Thursday, January 29, 2015

My new homesite and blog

Hey all.

I have make my new homesite - http://ankushchadda.in. This is hosted as Github pages.

Next I have also made a blog at http://blog.ankushchadda.in.

Both of these themes are taken from startbootstrap.com. Awesome free templates!!..

I will be publishing my future blogs there now. Will also move my posts to the new blog, but thats a work ill do gradually.

Thanks,
Ankush

Monday, January 12, 2015

PHP application with Mysql database to a Django app with Postgres Database

Recently I had a chance to work on a project, where a PHP app had to be converted to a Django one.

The work seemed trivial, but it brought a few difficult technicalities. It had a Mysql DB, with few tables. Overall, I had to  -


  • Convert them into Django models
  • Convert the app into Django
  • Setup the app on Heroku using Postgres

  1. Converting the models to Django is easy. Django provides an inspectdb command. It looks at the current model structures, inspects it and provides django model accordingly.
  2. This is a nice feature. It gave me a push forward to begin the app development. However, this feature lacked some points that I would like to point out - 
    1. In Mysql, we have a set type . This is basically similar to choices in Django models. I had to manually do that. 
    2. The foreign key constraint is set to id by default. The command could check this and set the field in model declaration using to_field parameter.
    3. The DB views had to created manually. 
  3. For changing Mysql Data to Heroku, https://devcenter.heroku.com/articles/heroku-mysql is a good resource.
As always, heroku has to be provided with a S3 access to uploading of static and media files. But thats a different matter.

Thursday, June 26, 2014

Musings on Openlibrary and my first get-to-know with Solr-1.4.1

OpenLibrary is a ambitious project which runs at openlibrary.org. As the name says, its a open(sourced) project. The code lies on github at https://github.com/internetarchive/openlibrary/.

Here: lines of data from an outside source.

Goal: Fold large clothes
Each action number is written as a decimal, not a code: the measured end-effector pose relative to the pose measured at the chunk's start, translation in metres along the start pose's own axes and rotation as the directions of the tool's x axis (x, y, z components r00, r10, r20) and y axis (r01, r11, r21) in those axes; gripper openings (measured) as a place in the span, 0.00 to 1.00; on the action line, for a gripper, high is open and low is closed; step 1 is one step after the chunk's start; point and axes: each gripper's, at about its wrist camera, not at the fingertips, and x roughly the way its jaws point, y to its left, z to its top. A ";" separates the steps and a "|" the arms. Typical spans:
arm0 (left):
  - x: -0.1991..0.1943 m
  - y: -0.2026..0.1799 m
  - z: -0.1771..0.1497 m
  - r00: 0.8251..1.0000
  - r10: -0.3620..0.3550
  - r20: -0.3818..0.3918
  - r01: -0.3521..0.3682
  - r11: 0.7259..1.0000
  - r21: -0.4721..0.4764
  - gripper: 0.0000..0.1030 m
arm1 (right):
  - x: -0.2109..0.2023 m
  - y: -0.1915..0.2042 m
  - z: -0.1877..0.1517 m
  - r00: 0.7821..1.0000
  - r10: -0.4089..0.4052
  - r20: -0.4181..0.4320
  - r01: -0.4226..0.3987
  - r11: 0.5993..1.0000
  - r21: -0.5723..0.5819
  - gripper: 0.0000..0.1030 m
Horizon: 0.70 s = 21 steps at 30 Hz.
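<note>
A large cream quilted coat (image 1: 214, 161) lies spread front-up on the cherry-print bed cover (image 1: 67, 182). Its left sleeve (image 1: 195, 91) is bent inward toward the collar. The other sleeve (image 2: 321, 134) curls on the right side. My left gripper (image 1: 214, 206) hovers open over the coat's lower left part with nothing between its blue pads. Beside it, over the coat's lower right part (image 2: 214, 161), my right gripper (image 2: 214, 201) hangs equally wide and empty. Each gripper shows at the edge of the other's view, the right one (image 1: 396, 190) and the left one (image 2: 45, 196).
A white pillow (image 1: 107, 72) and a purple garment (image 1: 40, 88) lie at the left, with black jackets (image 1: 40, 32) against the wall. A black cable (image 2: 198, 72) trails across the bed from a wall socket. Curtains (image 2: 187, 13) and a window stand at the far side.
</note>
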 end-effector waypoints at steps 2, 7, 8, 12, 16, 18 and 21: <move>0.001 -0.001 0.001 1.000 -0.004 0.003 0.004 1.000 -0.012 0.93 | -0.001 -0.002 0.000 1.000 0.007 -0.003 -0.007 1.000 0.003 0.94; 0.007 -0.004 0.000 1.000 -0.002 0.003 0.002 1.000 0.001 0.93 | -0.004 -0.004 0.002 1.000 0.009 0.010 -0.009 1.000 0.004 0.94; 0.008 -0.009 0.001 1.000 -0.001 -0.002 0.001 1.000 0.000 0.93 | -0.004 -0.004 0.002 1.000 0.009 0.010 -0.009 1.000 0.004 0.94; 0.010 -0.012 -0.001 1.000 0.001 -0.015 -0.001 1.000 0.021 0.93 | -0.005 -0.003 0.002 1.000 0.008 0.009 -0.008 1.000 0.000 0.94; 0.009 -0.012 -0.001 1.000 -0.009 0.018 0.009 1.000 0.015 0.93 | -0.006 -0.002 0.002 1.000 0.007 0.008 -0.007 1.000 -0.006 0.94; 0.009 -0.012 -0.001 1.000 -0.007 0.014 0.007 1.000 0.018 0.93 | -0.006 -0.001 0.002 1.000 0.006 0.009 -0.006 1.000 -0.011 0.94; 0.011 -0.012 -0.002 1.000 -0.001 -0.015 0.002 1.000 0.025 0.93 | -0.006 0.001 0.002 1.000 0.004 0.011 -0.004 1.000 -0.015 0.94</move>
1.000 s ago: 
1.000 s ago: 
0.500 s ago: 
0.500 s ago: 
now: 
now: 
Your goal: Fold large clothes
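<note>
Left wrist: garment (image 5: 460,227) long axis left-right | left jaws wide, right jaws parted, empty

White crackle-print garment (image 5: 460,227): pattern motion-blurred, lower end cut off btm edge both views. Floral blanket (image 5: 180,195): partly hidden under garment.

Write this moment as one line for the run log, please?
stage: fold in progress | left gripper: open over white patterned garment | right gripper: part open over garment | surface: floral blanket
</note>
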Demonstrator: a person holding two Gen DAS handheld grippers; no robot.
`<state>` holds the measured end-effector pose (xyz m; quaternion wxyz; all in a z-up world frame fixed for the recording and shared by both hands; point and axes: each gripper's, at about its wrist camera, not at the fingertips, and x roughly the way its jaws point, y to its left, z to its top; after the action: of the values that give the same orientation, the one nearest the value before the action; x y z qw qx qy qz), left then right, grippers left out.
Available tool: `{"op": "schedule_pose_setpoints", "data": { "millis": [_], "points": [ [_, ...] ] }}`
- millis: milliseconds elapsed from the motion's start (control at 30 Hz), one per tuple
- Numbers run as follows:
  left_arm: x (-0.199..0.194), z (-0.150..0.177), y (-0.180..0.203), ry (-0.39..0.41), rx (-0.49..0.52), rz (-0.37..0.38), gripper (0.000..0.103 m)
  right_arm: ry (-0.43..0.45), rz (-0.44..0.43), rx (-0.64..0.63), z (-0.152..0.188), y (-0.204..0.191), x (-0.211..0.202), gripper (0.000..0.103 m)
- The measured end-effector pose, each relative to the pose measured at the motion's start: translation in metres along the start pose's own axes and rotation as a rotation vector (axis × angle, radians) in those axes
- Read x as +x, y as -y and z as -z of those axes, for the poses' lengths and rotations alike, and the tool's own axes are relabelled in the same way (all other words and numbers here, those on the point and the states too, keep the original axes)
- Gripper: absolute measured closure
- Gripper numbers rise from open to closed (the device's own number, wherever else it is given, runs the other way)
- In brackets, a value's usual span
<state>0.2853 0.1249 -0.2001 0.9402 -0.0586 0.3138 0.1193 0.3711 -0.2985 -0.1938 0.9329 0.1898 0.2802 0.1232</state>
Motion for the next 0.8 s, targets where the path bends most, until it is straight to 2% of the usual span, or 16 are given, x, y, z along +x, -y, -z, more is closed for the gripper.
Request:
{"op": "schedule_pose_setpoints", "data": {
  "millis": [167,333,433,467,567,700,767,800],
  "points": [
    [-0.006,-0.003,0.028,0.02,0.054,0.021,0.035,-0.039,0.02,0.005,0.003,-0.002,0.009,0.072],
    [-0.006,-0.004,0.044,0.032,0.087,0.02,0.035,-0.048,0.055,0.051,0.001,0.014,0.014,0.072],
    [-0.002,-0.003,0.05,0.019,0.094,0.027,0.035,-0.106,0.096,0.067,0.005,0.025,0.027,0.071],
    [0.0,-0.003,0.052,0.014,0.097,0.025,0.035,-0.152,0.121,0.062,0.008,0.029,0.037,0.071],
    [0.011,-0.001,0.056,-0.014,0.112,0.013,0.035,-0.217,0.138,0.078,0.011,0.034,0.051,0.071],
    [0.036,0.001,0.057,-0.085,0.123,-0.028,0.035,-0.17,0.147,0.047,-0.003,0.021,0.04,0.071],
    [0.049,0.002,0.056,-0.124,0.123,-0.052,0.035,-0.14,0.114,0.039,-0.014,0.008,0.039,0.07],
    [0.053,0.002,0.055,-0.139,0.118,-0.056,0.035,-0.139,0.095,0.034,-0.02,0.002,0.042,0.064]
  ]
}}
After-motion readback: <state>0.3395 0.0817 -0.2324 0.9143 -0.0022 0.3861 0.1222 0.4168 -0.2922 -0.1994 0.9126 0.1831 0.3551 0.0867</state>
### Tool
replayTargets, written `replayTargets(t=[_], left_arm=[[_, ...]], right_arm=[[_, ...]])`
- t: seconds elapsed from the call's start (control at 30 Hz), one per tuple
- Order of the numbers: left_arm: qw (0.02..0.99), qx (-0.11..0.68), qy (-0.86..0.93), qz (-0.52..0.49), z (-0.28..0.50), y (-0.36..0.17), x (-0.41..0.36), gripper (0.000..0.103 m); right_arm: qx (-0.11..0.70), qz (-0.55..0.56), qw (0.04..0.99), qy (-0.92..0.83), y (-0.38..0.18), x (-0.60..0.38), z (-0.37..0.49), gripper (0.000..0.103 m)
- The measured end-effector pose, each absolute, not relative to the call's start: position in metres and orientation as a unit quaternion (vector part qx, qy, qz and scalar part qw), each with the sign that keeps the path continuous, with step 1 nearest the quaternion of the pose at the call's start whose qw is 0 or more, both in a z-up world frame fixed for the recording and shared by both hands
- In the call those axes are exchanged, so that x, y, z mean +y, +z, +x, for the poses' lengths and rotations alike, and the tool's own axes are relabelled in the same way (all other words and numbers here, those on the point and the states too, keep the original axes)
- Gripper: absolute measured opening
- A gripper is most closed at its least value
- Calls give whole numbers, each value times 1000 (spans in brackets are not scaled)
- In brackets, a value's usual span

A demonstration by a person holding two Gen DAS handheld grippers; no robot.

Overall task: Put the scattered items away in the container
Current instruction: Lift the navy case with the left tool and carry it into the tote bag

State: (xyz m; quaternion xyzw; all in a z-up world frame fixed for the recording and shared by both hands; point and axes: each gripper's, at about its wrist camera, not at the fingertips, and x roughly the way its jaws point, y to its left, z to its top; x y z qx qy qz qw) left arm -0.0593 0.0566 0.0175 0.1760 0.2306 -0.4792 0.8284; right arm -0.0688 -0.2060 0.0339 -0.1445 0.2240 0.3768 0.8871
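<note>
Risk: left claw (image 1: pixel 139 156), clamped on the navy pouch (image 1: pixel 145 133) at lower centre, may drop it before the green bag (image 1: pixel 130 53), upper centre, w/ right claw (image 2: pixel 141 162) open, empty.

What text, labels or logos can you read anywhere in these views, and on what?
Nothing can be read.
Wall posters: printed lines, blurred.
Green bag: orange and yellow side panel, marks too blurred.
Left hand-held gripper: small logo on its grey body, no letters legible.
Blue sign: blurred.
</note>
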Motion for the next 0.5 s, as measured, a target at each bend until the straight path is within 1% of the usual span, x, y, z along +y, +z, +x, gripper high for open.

Now the developers working on the project are extremely talented. The number of technologies and the way they have implemented them is awesome. Users can search a book( ofcourse ) , read it online ( using the beautiful Bookreader client side app) and also borrow a book ( havent used this feature ).

One of my clients , wanted me to implement the OpenLibrary project into their website. They already had some part working. BookReader was working , but the feature of searching inside a book , wasnt.

Openlibrary uses solr as its search engine. It is the most powerful search backend , as its said. Lack of previous developer made a big issue and moreover there was not much documentation present for my task.

I realised from the scripts, that solr 1.4.1 is to be used.  After reading more code, from BookReader I realised, that when we searched , it made a call to solr similar to -

<server>:8984/solr/inside/select?rows=1&wt=json&fl=ia,body_length,page_count&hl=true&hl.fl=body&hl.fragsize=0&hl.maxAnalyzedChars=-1&hl.usePhraseHighlighter=true&hl.simple.pre={{{&hl.simple.post=}}}&q.op=AND&q=ia%3A<id_of_opened_book>

It makes a similar second call with q as ia%3A<id_of_opened_book>%20AND%<searched_query>

In this second call, we get the highlighted results. Now these results are arranged in json. The next task is to locate and highlight the queried words on the ebook . For this we have a xml file of an OCR. In this case, we used abby reader. Queried words are located using the ocr xml file and highlighted on ebook.

Now the only thing remains is to get solr working for full text search. For this Openlibrary, makes a call to a php file called,  abby_to_text.php, which basically reads the OCR file and extracts paragraphs from it. This gets saved into solr.

To save into solr, we make a xml with fields of atleast the required ones, as , mentioned in schema.xml.
The schema I am using is at - https://github.com/internetarchive/openlibrary/blob/master/conf/solr-biblio/inside/conf/schema.xml.
The required fields are -
 <field name="ia" type="string" required="true" />
   <field name="body" type="textgen" required="true" compressed="true" />
   <field name="body_length" type="int" required="true" />
   <field name="page_count" type="int" indexed="true" required="true" />
Here ia is the book id, and body is the text of the book.
Also, you need to commit the results so that you can immediately see in solr admin.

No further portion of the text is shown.